Dr. DeLee (originally d'Lee) founded Chicago's Lying-in Hospital in 1895 when Chicago's poor mothers could get no decent midwifery, when he was abysmally poor and four years out of Chicago Medical College (now part of Northwestern University). After the Women's Christian Temperance Union had ignored him, he turned to Chicago Jews who gave him a total of $500. A Christian doctor gave him a stove, a table, some chairs and an old carpet. His family supplied linen. From a second-hand store he got two beds. With that he started Chicago's first maternity dispensary in a $12-a-month flat in a Ghetto tenement. "Constant poverty threatened to close the place," reminisced Dr. DeLee, who later charged $2,000 to $3,000 for a delivery, in Kansas City last week. "On one occasion 13¢ and half a loaf of stale bread represented the floating assets of the institution. I went home and borrowed $10 from my father."

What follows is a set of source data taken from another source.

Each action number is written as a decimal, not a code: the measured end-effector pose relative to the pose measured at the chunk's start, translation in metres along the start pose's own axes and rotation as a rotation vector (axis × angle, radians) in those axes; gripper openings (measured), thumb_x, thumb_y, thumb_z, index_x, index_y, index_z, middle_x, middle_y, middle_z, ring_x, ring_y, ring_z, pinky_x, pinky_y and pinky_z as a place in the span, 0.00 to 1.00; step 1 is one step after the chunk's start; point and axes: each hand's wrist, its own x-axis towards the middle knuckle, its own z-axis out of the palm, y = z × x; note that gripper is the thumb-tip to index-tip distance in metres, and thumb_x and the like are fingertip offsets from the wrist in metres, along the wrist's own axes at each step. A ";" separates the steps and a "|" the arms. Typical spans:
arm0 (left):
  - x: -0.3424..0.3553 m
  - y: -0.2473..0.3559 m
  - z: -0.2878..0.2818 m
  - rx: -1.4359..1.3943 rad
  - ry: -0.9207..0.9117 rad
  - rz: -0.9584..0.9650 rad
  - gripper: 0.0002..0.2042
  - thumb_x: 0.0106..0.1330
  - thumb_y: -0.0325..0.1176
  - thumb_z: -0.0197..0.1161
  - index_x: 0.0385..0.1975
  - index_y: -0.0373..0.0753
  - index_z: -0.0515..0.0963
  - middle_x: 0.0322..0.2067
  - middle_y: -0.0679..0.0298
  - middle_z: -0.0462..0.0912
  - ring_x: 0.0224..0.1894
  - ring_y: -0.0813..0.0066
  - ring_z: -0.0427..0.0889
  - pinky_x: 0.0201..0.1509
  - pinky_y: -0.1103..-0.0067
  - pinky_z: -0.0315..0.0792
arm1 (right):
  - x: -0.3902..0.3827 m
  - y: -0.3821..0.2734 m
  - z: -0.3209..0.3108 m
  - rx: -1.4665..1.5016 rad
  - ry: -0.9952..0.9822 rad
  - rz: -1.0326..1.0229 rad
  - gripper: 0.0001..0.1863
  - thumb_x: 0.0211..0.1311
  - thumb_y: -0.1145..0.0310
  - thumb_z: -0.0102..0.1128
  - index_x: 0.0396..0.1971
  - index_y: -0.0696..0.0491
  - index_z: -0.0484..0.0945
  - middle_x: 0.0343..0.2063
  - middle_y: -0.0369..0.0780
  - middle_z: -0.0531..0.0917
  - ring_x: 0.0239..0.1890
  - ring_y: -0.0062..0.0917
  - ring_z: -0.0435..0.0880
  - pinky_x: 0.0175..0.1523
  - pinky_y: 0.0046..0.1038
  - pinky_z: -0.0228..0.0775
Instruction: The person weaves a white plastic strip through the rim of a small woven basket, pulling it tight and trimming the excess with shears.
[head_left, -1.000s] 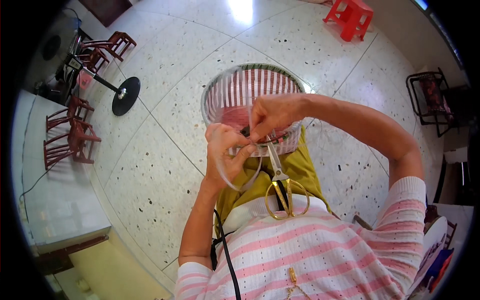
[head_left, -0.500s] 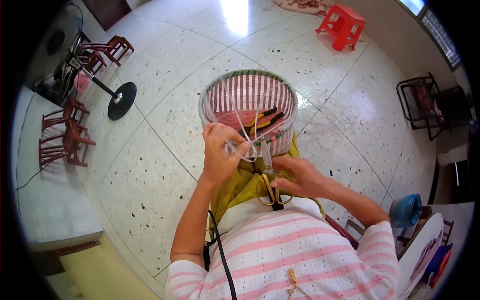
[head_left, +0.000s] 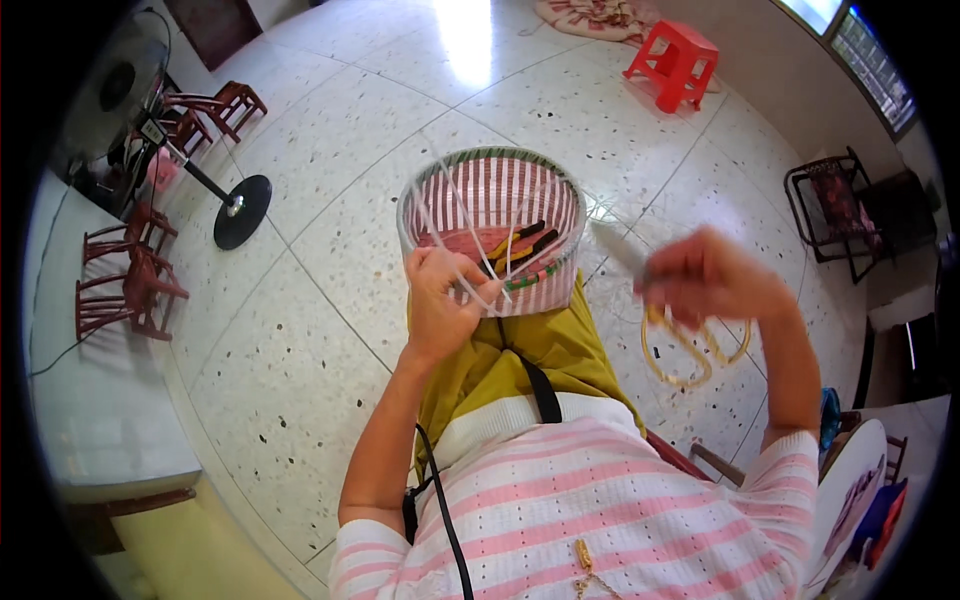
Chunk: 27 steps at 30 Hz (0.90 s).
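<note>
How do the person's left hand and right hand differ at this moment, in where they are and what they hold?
The left hand is at the near rim of the pink-and-white striped woven basket, pinching thin white weaving strips; the right hand is raised off to the side, apart from the basket, holding yellow-handled scissors. The left hand looks sharp; the right hand is blurred. Both are bare and closed around something.

The basket [head_left: 492, 205] has pink and white stripes with a green rim; the scissors [head_left: 690, 340] have yellow handles; the stool [head_left: 672, 62] is red.
</note>
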 end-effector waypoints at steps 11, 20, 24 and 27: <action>-0.017 0.019 -0.001 0.032 -0.014 -0.007 0.10 0.51 0.34 0.75 0.22 0.42 0.77 0.24 0.68 0.75 0.36 0.67 0.72 0.55 0.68 0.59 | 0.283 -0.027 -0.009 -0.636 -0.632 0.249 0.17 0.63 0.53 0.64 0.25 0.52 0.83 0.17 0.36 0.82 0.13 0.18 0.72 0.17 0.24 0.61; -0.012 0.024 0.004 0.062 -0.020 0.001 0.09 0.50 0.33 0.75 0.22 0.42 0.78 0.24 0.68 0.76 0.36 0.66 0.73 0.55 0.69 0.59 | 0.361 0.028 0.038 -0.530 -0.723 0.228 0.22 0.64 0.44 0.62 0.25 0.50 0.83 0.18 0.36 0.82 0.19 0.22 0.79 0.26 0.25 0.72; -0.011 0.017 0.004 0.031 0.020 0.015 0.09 0.50 0.32 0.74 0.21 0.42 0.78 0.24 0.68 0.78 0.35 0.66 0.73 0.55 0.70 0.59 | 0.336 0.042 0.047 -0.592 -0.416 -0.172 0.15 0.57 0.58 0.67 0.22 0.56 0.83 0.20 0.43 0.84 0.24 0.33 0.82 0.31 0.34 0.75; -0.007 0.014 0.001 0.024 0.009 0.014 0.09 0.50 0.32 0.74 0.21 0.42 0.78 0.25 0.68 0.78 0.35 0.66 0.73 0.53 0.70 0.60 | 0.278 0.025 0.031 -0.762 0.016 -0.499 0.06 0.55 0.70 0.63 0.27 0.57 0.83 0.24 0.48 0.83 0.30 0.42 0.83 0.38 0.36 0.75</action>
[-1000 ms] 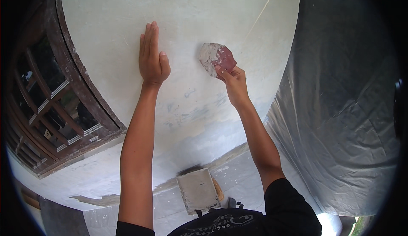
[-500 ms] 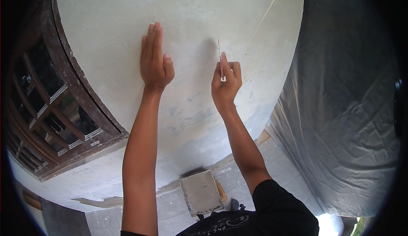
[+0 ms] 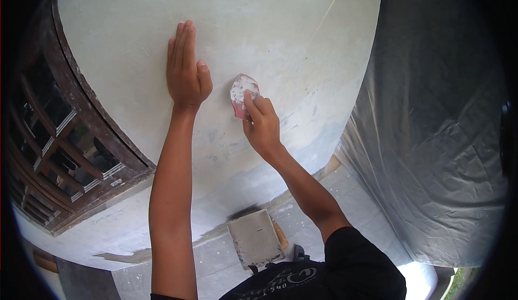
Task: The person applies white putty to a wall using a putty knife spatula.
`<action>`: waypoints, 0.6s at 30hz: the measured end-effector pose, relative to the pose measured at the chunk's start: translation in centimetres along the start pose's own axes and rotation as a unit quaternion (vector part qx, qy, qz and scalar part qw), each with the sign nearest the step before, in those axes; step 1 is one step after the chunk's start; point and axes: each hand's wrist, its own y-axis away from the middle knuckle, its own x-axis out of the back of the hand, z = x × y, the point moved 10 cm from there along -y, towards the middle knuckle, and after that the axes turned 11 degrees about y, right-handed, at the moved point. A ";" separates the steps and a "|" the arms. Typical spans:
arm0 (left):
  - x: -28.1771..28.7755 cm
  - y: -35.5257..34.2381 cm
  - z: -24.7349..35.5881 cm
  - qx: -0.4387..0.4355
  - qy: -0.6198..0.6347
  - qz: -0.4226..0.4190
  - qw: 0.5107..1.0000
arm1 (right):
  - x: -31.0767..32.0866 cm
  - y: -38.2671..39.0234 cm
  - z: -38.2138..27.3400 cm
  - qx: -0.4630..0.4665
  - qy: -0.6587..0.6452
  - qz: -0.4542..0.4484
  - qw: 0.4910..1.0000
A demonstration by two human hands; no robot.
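My left hand [image 3: 186, 76] lies against the pale plastered wall [image 3: 243, 35], its fingers stretched upward together and the thumb held apart. To its right and a little lower, my right hand [image 3: 263, 124] pinches a small putty scraper [image 3: 244, 91]. The scraper is reddish-pink with white putty smeared over its broad face. That face is turned toward me, close to the wall; whether its edge touches the surface I cannot tell. Bluish-grey patches mark the plaster below both hands.
A dark wooden window frame [image 3: 102, 127] with glass panes borders the wall on the left. Grey plastic sheeting [image 3: 426, 154] hangs on the right. Below, a putty-coated square board or tray [image 3: 256, 239] sits on the white-spotted floor covering [image 3: 210, 270] by the wall's foot.
My right hand has moved left and down toward my left hand, and the scraper has turned from edge-on to showing its broad face. My left hand remains against the wall.
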 end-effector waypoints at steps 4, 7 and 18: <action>0.0 0.1 0.1 0.002 -0.015 -0.006 1.000 | 2.8 0.3 2.5 -0.078 -0.125 0.044 0.988; 0.0 0.2 -0.1 0.005 -0.022 -0.021 1.000 | 4.2 -0.9 9.0 -0.275 -0.296 0.102 0.909; -0.3 0.0 0.1 0.005 -0.034 -0.022 0.999 | 5.7 0.5 15.4 -0.340 -0.333 0.121 0.871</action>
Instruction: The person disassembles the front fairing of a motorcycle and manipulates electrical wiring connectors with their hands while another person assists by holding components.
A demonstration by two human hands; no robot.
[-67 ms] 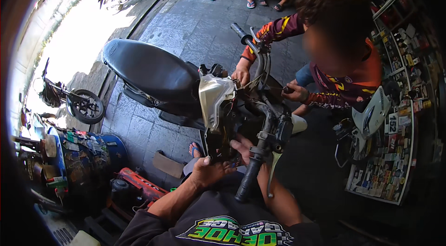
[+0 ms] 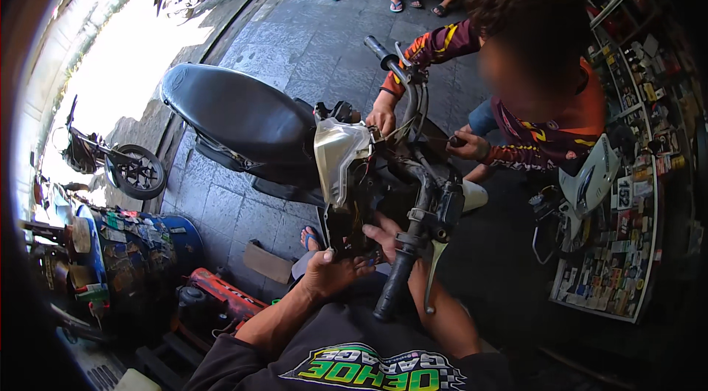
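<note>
A partly stripped motorbike stands in front of me, its long black seat (image 2: 236, 107) pointing to the far left. A pale headlight unit (image 2: 339, 158) sits near its handlebar (image 2: 394, 284), with a dark front panel (image 2: 339, 232) below it. My left hand (image 2: 328, 273) is closed at that panel's lower end, thumb up, fingers reaching right underneath. My right hand (image 2: 383, 234) is beside the panel, behind the near grip, its visible fingers stretched out; the handlebar hides part of it. Across the bike, a co-worker's one hand (image 2: 382, 118) touches beside the headlight, the other (image 2: 468, 146) holds a small dark object.
The brake lever (image 2: 435, 280) juts near my right forearm. A red machine (image 2: 221, 291) and a blue drum (image 2: 177, 243) stand at left, a flat brown board (image 2: 267, 262) on the floor. Shelves of small parts (image 2: 601, 273) line the right. Two seated people are at the back.
</note>
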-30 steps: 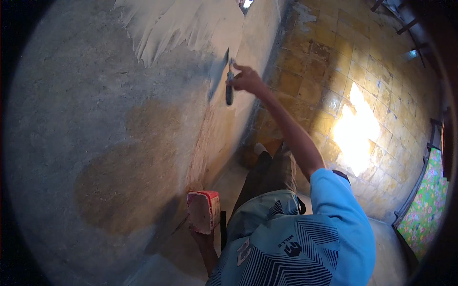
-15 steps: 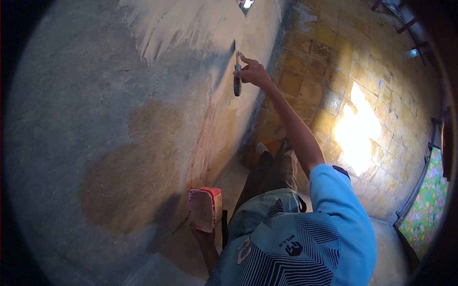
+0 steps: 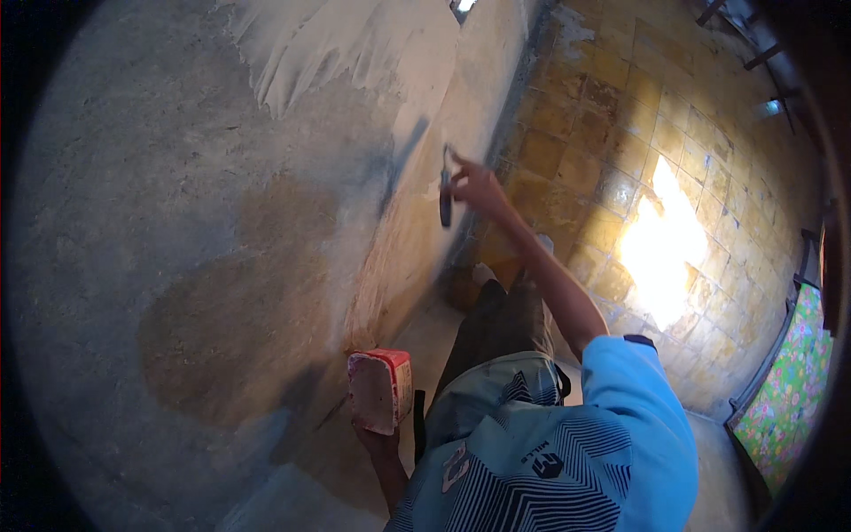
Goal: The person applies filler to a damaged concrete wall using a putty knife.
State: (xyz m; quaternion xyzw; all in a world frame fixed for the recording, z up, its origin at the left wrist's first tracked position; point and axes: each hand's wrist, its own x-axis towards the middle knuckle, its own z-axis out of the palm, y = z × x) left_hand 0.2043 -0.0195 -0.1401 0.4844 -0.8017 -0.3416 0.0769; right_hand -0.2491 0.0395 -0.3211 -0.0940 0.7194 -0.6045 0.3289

At the turn of the Century Frederic Adrian Delano, uncle of Franklin Delano Roosevelt, gave Dr. DeLee's pinched institution a big fillip by taking an interest that has never flagged. Dr. DeLee subsequently delivered four of Mr. Delano's grandchildren. Other high-born "DeLee babies": Alice Roosevelt Longworth's Paulina; Ruth Hanna McCormick's (Simms's) Katrina, Medill, Ruth. Such clientele helped Dr. DeLee prosper personally to such an extent that he could give Lying-in Hospital his check for $55,000 during a money-raising campaign. The Hospital is now affiliated with the University of Chicago. Dr. DeLee's dream is to have associated hospitals affiliated with Chicago's other great medical schools, Northwestern and Illinois, with Dr. Joseph Bolivar DeLee grand chief obstetrician for all Chicago.